Des victimes traitées avec soin

Enfin les chercheurs soupçonnent qu’un hôpital, dirigé par le clergé de Thornton Abbey, se dressait à l’époque à quelques mètres du site. Les archives de 1322 font en effet référence au bâtiment, et les restes d’une structure en pierre ont été découverts au sud du charnier.

Pour les chercheurs, si effectivement de nombreuses personnes sont décédées dans l’établissement pendant l’épidémie en peu de temps, il est possible que les membres du clergé se soient retrouvés dépassés, optant finalement pour une fosse commune au lieu de tombes distinctes.
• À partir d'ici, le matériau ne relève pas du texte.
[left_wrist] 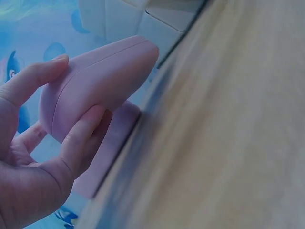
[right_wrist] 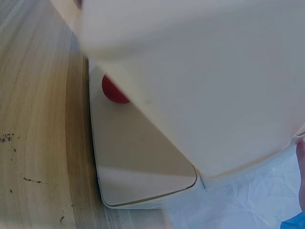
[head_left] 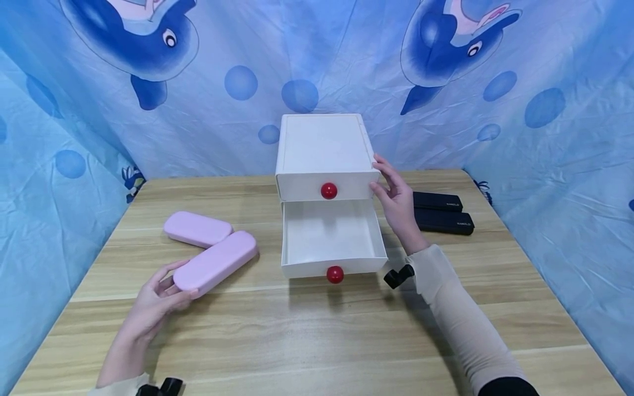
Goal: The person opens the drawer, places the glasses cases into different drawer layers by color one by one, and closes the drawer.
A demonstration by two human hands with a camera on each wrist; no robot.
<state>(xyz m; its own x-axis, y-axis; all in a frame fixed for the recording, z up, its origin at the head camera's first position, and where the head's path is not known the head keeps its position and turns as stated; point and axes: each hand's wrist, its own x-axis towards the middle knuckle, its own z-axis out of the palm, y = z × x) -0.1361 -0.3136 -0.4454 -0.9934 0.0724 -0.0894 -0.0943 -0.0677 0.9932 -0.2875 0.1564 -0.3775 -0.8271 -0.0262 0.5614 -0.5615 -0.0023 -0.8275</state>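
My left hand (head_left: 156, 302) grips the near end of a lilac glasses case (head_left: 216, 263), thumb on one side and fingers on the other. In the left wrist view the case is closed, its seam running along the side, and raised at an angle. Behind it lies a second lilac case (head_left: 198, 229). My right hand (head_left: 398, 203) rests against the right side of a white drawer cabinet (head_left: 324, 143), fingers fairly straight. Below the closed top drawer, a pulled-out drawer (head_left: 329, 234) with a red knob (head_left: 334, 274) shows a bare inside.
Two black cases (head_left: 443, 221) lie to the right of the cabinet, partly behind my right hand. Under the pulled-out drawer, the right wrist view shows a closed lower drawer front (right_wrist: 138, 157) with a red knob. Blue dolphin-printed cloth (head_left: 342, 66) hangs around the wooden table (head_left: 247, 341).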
Malgré tout, d’après les analyses des restes des défunts, les chercheurs pensent que tous les corps ont été enveloppés dans des linceuls, avant d’être disposés en rang avec soin.

« Ils essaient de les traiter avec le plus de respect possible, car au Moyen-Âge, il est très important de donner aux morts un enterrement approprié, rappelle Hugh Willmott, de l’Université de Sheffield et principal auteur de l’étude. Même au coeur d’une terrible catastrophe, ils prenaient toujours autant de précautions avec les morts ».